La Banque africaine de développement (BAD) a exhorté le secteur privé à multiplier les efforts pour diversifier les économies africaines.« Face aux défis économiques mondiaux, ce sont les pays africains avec les économies les plus diversifiées qui s’en sortiront le mieux. Alors que la situation actuelle est difficile, elle présente également de grandes opportunités, en particulier pour les pays riches en ressources, afin qu’ils diversifient leurs économies au-delà de l’exportation de produits bruts », a déclaré le président de la BAD, Akinwumi Adesina, le lundi 21 mars lors du lancement de la quatrième édition de l’Africa CEO Forum à Abidjan.
Il a exhorté le secteur privé à financer la croissance de l’Afrique grâce à des partenariats avec le secteur public.
Par ailleurs, il a appelé les gouvernements à tout mettre en œuvre pour permettre au secteur privé d’atteindre son potentiel maximum, notamment en assurant la stabilisation macroéconomique et l’assainissement budgétaire, l’élargissement de l’assiette fiscale et l’approfondissement des marchés de capitaux nationaux.
M. Adesina a ajouté que les gouvernements doivent continuer à combler les déficits d’infrastructure, à éliminer les obstacles à l’intégration régionale et à accélérer les principales réformes.

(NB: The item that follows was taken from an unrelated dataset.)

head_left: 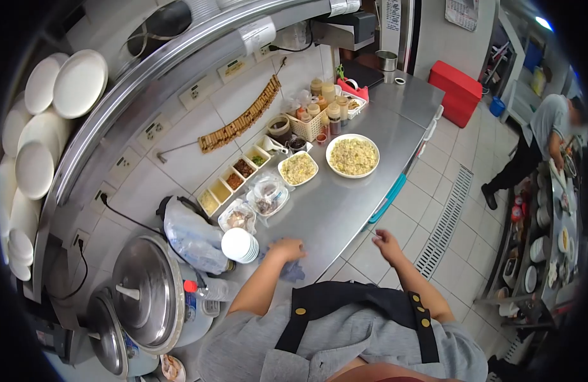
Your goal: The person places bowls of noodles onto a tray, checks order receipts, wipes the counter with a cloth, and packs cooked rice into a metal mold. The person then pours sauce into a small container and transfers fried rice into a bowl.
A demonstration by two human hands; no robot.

Citant les efforts menés pour approfondir l’intégration financière et accroître la liquidité, il a mentionné un projet de la BAD pour relier quatre bourses africaines, ainsi qu’une joint-venture avec Bloomberg pour faciliter l’émission d’obligations souveraines et d’actions sur les marchés africains.
Il a également souligné l’augmentation des envois de fonds et le développement de fonds souverains en Afrique. « Avec toutes ces ressources, l’Afrique peut financer son propre développement, ce qui lui permettra de décider de son orientation et du rythme de sa croissance », a-t-il conclu.